**Description of the task:** In your copy of the data, include no pictures and alter nothing else.

*** Source records ***

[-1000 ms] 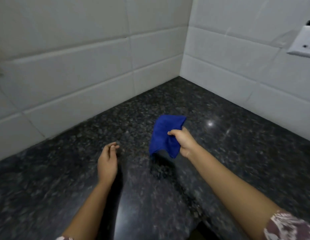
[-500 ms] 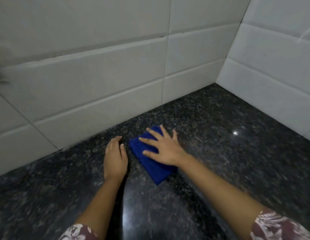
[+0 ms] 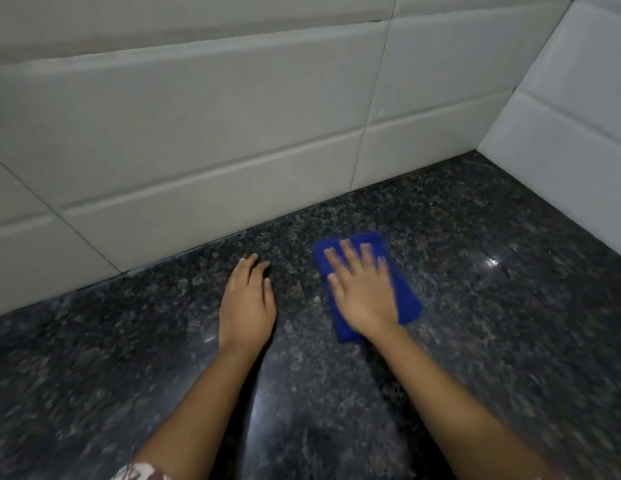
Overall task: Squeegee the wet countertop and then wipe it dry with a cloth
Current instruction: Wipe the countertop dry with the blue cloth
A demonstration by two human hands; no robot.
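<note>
At the near edge, a scrap of patterned maroon-and-cream sleeve shows at the left forearm. Both bare forearms reach out over the dark speckled granite countertop, a polished stone slab flecked grey and black, with a glossy streak running between the arms and a small bright glint far to the right.

The left hand lies palm down on the bare stone, its fingers extended and held close together, gripping nothing. To its right, apart from it, the right hand lies flat on the folded blue cloth, a soft, roughly rectangular pad set at a slant on the counter. The hand's fingers are spread open and pressed onto the fabric rather than curled around it. The cloth sits beneath palm and fingers; blue shows beyond the fingertips on the far side, along the right side of the hand, and at the near corner beside the wrist. The hand and the cloth's edges are slightly blurred.

Beyond them, the counter meets a wall of large glossy white rectangular tiles with thin grout lines. A second tiled wall joins at the far right corner.
</note>
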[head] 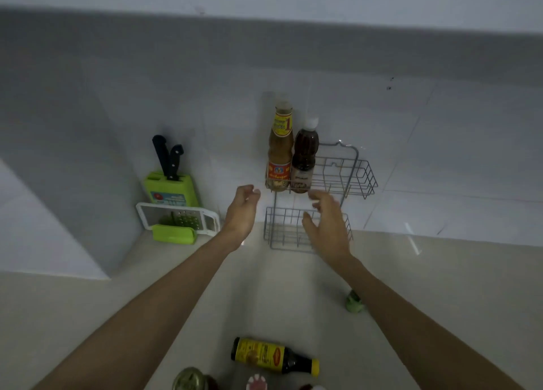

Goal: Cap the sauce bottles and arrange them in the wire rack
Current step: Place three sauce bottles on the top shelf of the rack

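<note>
Both hands, the left hand and right hand, are hovering open and empty before the wire rack, where two sauce bottles are standing at the upper tier's left end, so fetching the capped dark bottle lying at the surface's near edge looks next.

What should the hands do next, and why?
Probably bring the right hand down to the dark bottle lying on the counter. Both hands are empty, two bottles already stand in the rack, and its right side is free.
</note>
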The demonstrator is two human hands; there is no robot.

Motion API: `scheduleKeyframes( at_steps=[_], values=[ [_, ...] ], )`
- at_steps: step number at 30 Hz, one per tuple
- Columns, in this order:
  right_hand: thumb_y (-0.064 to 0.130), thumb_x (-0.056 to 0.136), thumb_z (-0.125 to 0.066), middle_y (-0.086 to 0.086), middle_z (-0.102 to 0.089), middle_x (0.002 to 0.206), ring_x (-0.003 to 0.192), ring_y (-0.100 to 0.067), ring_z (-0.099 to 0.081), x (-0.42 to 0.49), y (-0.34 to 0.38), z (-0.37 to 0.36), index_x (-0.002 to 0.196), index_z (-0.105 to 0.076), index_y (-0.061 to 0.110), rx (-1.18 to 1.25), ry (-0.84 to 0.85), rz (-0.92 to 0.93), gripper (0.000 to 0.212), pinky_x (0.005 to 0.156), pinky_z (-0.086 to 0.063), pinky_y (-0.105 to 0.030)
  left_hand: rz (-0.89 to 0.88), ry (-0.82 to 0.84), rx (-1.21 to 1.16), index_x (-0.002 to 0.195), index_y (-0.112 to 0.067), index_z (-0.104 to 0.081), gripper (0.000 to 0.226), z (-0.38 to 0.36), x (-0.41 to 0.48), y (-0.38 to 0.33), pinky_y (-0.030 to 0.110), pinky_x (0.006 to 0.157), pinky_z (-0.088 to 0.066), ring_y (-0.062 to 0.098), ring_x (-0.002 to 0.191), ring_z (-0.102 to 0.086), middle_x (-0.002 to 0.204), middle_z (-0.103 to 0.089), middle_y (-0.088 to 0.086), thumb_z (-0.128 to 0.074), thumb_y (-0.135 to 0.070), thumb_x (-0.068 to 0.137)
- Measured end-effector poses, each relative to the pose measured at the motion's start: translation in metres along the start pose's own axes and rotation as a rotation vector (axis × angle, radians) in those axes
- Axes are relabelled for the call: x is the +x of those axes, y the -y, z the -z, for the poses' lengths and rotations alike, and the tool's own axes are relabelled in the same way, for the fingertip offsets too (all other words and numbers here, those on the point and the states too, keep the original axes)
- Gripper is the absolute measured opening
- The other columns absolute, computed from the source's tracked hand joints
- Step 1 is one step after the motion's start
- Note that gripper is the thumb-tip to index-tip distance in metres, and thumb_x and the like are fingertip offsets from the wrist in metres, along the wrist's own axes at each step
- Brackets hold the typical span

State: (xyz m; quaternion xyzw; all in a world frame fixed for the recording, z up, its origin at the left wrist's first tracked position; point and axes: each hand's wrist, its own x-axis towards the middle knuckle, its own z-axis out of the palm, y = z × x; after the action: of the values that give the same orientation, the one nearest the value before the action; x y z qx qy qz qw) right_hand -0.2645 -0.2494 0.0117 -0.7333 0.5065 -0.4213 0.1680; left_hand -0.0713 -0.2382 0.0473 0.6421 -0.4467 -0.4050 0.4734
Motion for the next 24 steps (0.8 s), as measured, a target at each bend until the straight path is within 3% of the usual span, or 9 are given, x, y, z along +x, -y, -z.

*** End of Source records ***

**Answer space:**
[-1000 ms] 
[-500 ms] 
[+0 ms] 
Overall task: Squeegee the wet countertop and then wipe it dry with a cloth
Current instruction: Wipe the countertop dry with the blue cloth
A demonstration by two human hands; no robot.
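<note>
At the near edge, a scrap of patterned maroon-and-cream sleeve shows at the left forearm. Both bare forearms reach out over the dark speckled granite countertop, a polished stone slab flecked grey and black, with a glossy streak running between the arms and a small bright glint far to the right.

The left hand lies palm down on the bare stone, its fingers extended and held close together, gripping nothing. To its right, apart from it, the right hand lies flat on the folded blue cloth, a soft, roughly rectangular pad set at a slant on the counter. The hand's fingers are spread open and pressed onto the fabric rather than curled around it. The cloth sits beneath palm and fingers; blue shows beyond the fingertips on the far side, along the right side of the hand, and at the near corner beside the wrist. The hand and the cloth's edges are slightly blurred.

Beyond them, the counter meets a wall of large glossy white rectangular tiles with thin grout lines. A second tiled wall joins at the far right corner.
</note>
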[head] 

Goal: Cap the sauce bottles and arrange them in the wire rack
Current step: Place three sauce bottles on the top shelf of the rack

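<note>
Both hands, the left hand and right hand, are hovering open and empty before the wire rack, where two sauce bottles are standing at the upper tier's left end, so fetching the capped dark bottle lying at the surface's near edge looks next.

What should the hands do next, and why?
Probably bring the right hand down to the dark bottle lying on the counter. Both hands are empty, two bottles already stand in the rack, and its right side is free.
</note>
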The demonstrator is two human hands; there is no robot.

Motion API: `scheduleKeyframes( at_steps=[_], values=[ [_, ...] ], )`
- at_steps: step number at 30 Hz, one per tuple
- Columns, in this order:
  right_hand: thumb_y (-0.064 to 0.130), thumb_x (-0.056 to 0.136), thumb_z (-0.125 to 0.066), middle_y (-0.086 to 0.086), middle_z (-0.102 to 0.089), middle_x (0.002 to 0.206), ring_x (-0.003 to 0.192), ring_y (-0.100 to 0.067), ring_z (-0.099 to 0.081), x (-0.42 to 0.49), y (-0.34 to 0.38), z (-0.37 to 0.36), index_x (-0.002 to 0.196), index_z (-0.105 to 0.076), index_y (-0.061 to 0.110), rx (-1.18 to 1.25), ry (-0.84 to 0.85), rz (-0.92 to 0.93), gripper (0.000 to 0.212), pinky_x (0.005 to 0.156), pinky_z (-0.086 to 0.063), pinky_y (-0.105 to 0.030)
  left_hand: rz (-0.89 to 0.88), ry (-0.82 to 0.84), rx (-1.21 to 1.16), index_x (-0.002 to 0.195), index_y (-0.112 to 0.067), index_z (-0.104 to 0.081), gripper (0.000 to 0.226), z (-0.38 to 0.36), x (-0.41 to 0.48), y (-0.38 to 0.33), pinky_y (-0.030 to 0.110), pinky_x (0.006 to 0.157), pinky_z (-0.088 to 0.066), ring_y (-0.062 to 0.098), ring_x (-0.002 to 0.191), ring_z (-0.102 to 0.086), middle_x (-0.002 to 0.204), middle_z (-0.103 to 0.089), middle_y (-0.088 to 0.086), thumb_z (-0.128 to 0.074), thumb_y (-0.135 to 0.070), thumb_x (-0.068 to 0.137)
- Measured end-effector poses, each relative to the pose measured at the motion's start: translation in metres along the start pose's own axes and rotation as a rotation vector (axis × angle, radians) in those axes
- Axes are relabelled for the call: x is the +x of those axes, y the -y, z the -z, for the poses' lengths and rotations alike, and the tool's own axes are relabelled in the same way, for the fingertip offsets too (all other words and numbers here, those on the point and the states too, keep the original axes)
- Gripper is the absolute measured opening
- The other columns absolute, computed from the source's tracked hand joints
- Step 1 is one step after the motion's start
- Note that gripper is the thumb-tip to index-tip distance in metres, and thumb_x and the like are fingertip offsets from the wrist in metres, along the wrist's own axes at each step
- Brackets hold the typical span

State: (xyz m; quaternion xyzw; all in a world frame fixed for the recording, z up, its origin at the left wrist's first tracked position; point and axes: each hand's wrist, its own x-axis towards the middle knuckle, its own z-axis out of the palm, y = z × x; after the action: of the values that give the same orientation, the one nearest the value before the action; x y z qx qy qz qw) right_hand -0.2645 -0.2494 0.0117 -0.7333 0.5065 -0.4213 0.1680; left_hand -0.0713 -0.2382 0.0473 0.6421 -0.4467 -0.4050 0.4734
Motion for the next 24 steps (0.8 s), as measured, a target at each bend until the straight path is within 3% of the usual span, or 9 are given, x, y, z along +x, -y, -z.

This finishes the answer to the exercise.